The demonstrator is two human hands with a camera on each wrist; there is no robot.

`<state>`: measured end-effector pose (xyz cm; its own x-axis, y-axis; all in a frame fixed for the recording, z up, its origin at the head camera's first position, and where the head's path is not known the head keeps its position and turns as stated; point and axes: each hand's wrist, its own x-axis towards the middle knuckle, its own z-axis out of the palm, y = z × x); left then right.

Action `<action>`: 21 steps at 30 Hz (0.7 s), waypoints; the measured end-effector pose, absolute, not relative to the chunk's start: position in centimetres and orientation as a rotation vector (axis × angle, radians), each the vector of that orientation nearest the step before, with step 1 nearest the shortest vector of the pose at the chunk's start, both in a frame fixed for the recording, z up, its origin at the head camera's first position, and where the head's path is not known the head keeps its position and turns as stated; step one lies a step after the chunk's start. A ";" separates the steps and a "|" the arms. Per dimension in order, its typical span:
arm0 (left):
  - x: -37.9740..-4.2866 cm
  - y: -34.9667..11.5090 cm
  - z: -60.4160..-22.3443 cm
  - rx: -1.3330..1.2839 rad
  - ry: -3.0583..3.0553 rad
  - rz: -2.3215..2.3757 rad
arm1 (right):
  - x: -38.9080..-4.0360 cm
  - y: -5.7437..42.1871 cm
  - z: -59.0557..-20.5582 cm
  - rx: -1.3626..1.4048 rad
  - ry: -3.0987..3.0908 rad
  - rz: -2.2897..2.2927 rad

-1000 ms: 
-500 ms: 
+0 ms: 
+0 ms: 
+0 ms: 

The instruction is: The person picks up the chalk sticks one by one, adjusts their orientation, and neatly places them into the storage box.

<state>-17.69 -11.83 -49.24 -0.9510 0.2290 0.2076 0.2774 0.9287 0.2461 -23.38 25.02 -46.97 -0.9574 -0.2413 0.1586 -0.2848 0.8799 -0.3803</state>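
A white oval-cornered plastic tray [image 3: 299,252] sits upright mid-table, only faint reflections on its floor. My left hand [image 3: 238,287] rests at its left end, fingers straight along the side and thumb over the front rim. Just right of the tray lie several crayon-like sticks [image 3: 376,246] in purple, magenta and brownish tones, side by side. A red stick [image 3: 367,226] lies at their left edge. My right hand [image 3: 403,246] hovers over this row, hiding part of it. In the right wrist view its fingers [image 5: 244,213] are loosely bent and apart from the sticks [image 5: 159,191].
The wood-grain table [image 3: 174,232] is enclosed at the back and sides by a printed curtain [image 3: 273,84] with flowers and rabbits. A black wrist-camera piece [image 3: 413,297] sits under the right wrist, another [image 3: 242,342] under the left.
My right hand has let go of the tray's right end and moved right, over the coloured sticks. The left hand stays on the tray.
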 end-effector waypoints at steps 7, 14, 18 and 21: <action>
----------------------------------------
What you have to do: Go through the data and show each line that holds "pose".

Exercise solution:
`<state>`: measured end-effector pose (xyz cm; its own x-axis, y-axis; all in a frame fixed for the recording, z up, its origin at the head camera's first position, and where the head's path is not known the head keeps its position and turns as stated; point and axes: each hand's wrist, its own x-axis towards the middle knuckle, its own z-axis out of the palm, y = z × x); left then right.
Action `<action>`: 21 steps at 30 Hz (0.7 s), waypoints; the measured end-effector pose, absolute, not relative to the chunk's start: position in centimetres and orientation as a rotation vector (axis × angle, radians), each the vector of that orientation nearest the step before, with step 1 nearest the shortest vector of the pose at the chunk's start, both in a frame fixed for the recording, z up, its origin at the head camera's first position, and where the head's path is not known the head keeps its position and turns as stated; step one lies a step after the chunk's start. A ";" separates the steps and a "|" the arms. Per dimension in order, its typical span:

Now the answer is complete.